(DATA BLOCK begins)

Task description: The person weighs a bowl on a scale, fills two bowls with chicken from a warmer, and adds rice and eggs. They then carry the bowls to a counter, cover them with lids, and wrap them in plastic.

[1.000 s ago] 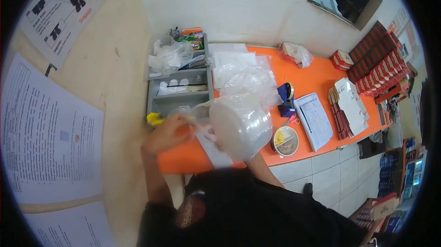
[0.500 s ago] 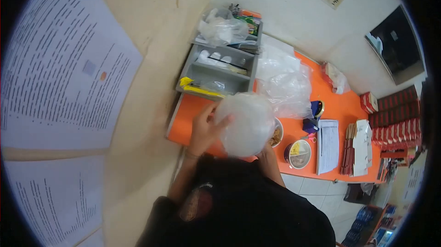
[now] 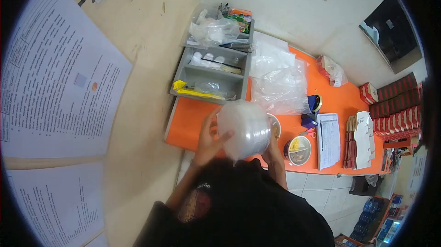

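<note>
A stack of clear plastic lids in a thin bag (image 3: 245,130) is held in front of my chest, tilted so that its ridged side shows. My left hand (image 3: 210,139) grips its left side, thumb across the front. On its right side, my right hand (image 3: 274,157) holds the lower edge, its fingers partly hidden behind the stack. A bowl with brown food (image 3: 275,126) is half hidden behind the stack. Right of it sits a round bowl (image 3: 297,149) with yellow food and a divided insert.
The orange table (image 3: 190,120) bears a grey tray organizer (image 3: 245,81), plastic bags (image 3: 281,91), a blue tape dispenser (image 3: 311,117), pink scissors (image 3: 311,133), a paper pad (image 3: 329,141), folded cartons (image 3: 364,141) and stacked red boxes (image 3: 397,125). A wall stands at the left.
The bagged stack has turned in my hands, so its ridged side now shows. My right hand has come further into view. The camera view has shifted slightly.
</note>
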`<action>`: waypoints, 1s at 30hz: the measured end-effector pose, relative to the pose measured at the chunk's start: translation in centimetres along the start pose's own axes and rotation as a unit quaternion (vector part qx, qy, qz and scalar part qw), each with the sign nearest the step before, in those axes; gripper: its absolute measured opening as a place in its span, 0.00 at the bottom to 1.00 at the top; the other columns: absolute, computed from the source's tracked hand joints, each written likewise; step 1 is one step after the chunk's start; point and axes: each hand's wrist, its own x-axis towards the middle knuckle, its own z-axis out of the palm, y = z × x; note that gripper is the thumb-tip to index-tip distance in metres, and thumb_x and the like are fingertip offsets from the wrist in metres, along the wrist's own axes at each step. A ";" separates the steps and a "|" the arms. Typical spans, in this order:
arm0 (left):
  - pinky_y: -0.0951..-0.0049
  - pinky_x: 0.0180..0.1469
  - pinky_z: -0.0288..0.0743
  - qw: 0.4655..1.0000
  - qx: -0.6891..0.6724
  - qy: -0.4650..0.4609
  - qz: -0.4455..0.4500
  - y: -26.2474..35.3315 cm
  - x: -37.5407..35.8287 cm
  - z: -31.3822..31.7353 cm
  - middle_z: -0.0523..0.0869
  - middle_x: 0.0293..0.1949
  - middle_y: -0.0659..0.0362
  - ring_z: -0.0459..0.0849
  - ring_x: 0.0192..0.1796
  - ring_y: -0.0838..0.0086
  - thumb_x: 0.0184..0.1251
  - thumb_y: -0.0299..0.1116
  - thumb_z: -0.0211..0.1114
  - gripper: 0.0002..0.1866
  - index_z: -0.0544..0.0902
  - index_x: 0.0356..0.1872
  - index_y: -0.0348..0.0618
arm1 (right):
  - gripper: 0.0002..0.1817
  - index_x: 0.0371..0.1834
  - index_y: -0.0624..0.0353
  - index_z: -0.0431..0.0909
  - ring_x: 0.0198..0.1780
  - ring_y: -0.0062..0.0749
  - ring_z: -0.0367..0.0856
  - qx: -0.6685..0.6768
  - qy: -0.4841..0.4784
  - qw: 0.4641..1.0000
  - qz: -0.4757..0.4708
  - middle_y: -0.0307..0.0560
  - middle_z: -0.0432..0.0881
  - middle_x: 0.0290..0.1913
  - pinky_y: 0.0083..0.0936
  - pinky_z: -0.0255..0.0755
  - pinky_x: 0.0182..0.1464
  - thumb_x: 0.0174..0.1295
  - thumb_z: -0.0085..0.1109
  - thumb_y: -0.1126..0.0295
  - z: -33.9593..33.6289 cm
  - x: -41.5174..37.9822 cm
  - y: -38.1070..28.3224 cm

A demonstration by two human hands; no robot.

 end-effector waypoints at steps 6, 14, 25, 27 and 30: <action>0.68 0.59 0.70 0.997 -0.030 -0.063 -0.045 -0.5 -0.8 -3.0 0.73 0.57 0.57 0.73 0.55 0.72 0.55 0.27 0.74 0.33 0.69 0.61 0.38 | 0.30 0.68 0.64 0.61 0.63 0.36 0.67 -0.099 -0.015 0.991 -0.090 0.51 0.65 0.65 0.34 0.63 0.64 0.71 0.47 0.53 -0.5 -1.8 -1.5; 0.72 0.53 0.75 0.966 0.173 0.098 0.163 5.6 -0.8 0.3 0.78 0.49 0.57 0.77 0.53 0.72 0.54 0.27 0.75 0.27 0.73 0.55 0.39 | 0.59 0.74 0.61 0.45 0.63 0.50 0.67 -0.334 -0.042 0.886 -0.318 0.63 0.62 0.64 0.40 0.61 0.66 0.40 0.76 0.67 3.0 -2.9 -2.7; 0.78 0.33 0.74 0.961 -0.218 0.171 -0.029 8.3 2.5 -3.9 0.82 0.36 0.63 0.79 0.31 0.80 0.75 0.41 0.51 0.13 0.78 0.46 0.43 | 0.46 0.70 0.67 0.54 0.60 0.49 0.72 0.194 -0.103 0.956 -0.194 0.58 0.71 0.59 0.45 0.70 0.60 0.49 0.65 0.58 -2.4 -1.2 -3.1; 0.81 0.27 0.73 0.862 -0.414 0.274 -0.105 9.5 3.7 -3.0 0.81 0.32 0.66 0.78 0.26 0.82 0.76 0.41 0.49 0.13 0.78 0.44 0.44 | 0.39 0.69 0.65 0.57 0.60 0.44 0.73 0.254 -0.146 0.934 -0.205 0.56 0.73 0.58 0.40 0.71 0.61 0.56 0.60 0.59 -5.3 2.7 2.0; 0.83 0.21 0.69 0.778 -0.623 0.061 -0.059 4.0 6.0 -6.8 0.79 0.29 0.67 0.73 0.21 0.83 0.77 0.41 0.48 0.14 0.78 0.44 0.46 | 0.32 0.69 0.62 0.60 0.59 0.39 0.74 0.298 -0.177 0.919 -0.188 0.53 0.74 0.58 0.34 0.71 0.61 0.64 0.53 0.61 -5.6 4.3 4.9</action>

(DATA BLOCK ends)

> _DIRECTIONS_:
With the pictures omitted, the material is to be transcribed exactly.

> _OUTPUT_:
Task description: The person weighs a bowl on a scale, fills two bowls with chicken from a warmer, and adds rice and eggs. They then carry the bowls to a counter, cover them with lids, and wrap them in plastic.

[1.000 s ago] 
[0.500 s ago] 
[now] 

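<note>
A stack of clear plastic lids in a thin bag (image 3: 245,130) is held in front of my chest, tilted so that its ridged side shows. My left hand (image 3: 210,139) grips its left side, thumb across the front. On its right side, my right hand (image 3: 274,157) holds the lower edge, its fingers partly hidden behind the stack. A bowl with brown food (image 3: 275,126) is half hidden behind the stack. Right of it sits a round bowl (image 3: 297,149) with yellow food and a divided insert.
The orange table (image 3: 190,120) bears a grey tray organizer (image 3: 245,81), plastic bags (image 3: 281,91), a blue tape dispenser (image 3: 311,117), pink scissors (image 3: 311,133), a paper pad (image 3: 329,141), folded cartons (image 3: 364,141) and stacked red boxes (image 3: 397,125). A wall stands at the left.
The bagged stack has turned in my hands, so its ridged side now shows. My right hand has come further into view. The camera view has shifted slightly.
</note>
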`<action>`: waypoints, 1s at 30hz: the measured end-effector pose, relative to the pose measured at the chunk's start: translation in centimetres along the start pose's own axes and rotation as a unit quaternion (vector part qx, qy, qz and scalar part qw), each with the sign nearest the step before, in those axes; gripper: its absolute measured opening as a place in its span, 0.00 at the bottom to 1.00 at the top; the other columns: absolute, computed from the source's tracked hand joints, each written likewise; step 1 is one step after the chunk's start; point and axes: each hand's wrist, its own x-axis towards the middle knuckle, its own z-axis out of the palm, y = z × x; note that gripper is the thumb-tip to index-tip distance in metres, and thumb_x and the like are fingertip offsets from the wrist in metres, along the wrist's own axes at each step. A ";" separates the steps and a "|" the arms. Typical spans, in this order:
arm0 (left):
  - pinky_y: -0.0951..-0.0049
  - pinky_x: 0.0180..0.1469
  - pinky_z: -0.0288..0.0743
  - qw: 0.4655..1.0000
  - qx: -0.6891..0.6724
  - qy: -0.4650..0.4609
  - qz: -0.4455..0.4500
  - y: -26.2474..35.3315 cm
  - x: -37.5407..35.8287 cm
  - z: -31.3822..31.7353 cm
  - middle_z: -0.0523..0.0869
  - middle_x: 0.0293..0.1949
  - middle_y: -0.0659..0.0362
  - ring_z: -0.0459..0.0849
  - ring_x: 0.0192..0.1796
  - ring_y: -0.0838..0.0086
  - thumb_x: 0.0184..0.1251
  - thumb_y: -0.0299..0.1116
  - thumb_z: -0.0211..0.1114
  - gripper: 0.0002..0.1866
  - index_z: -0.0544..0.0902
  - index_x: 0.0356..0.1872
  - index_y: -0.0348..0.0618
arm1 (right):
  - gripper: 0.0002..0.1817
  - index_x: 0.0371..0.1834
  - index_y: -0.0624..0.0353
  - index_z: -0.0431..0.0909
  - ring_x: 0.0198..0.1780
  - ring_y: -0.0062..0.0749
  - ring_z: -0.0367..0.0856
  - qx: -0.6685..0.6768
  - qy: -0.4841..0.4784
  - qw: 0.4641..1.0000
  - qz: -0.4757..0.4708
  - middle_y: -0.0307..0.0560
  - middle_z: -0.0432..0.0881
  - middle_x: 0.0290..0.1913
  - pinky_y: 0.0083..0.0936
  - pinky_z: -0.0255..0.0755
  - pinky_x: 0.0182..0.1464
  - thumb_x: 0.0174..0.1295
  - thumb_z: -0.0085..0.1109
  - thumb_y: -0.1126..0.0295
  - z: -33.9593..33.6289 cm
  - x: -41.5174..37.9822 cm
  - y: -38.1070..28.3224 cm

A demonstration by two human hands; no robot.

 end-effector waypoints at steps 6, 14, 25, 27 and 30: <action>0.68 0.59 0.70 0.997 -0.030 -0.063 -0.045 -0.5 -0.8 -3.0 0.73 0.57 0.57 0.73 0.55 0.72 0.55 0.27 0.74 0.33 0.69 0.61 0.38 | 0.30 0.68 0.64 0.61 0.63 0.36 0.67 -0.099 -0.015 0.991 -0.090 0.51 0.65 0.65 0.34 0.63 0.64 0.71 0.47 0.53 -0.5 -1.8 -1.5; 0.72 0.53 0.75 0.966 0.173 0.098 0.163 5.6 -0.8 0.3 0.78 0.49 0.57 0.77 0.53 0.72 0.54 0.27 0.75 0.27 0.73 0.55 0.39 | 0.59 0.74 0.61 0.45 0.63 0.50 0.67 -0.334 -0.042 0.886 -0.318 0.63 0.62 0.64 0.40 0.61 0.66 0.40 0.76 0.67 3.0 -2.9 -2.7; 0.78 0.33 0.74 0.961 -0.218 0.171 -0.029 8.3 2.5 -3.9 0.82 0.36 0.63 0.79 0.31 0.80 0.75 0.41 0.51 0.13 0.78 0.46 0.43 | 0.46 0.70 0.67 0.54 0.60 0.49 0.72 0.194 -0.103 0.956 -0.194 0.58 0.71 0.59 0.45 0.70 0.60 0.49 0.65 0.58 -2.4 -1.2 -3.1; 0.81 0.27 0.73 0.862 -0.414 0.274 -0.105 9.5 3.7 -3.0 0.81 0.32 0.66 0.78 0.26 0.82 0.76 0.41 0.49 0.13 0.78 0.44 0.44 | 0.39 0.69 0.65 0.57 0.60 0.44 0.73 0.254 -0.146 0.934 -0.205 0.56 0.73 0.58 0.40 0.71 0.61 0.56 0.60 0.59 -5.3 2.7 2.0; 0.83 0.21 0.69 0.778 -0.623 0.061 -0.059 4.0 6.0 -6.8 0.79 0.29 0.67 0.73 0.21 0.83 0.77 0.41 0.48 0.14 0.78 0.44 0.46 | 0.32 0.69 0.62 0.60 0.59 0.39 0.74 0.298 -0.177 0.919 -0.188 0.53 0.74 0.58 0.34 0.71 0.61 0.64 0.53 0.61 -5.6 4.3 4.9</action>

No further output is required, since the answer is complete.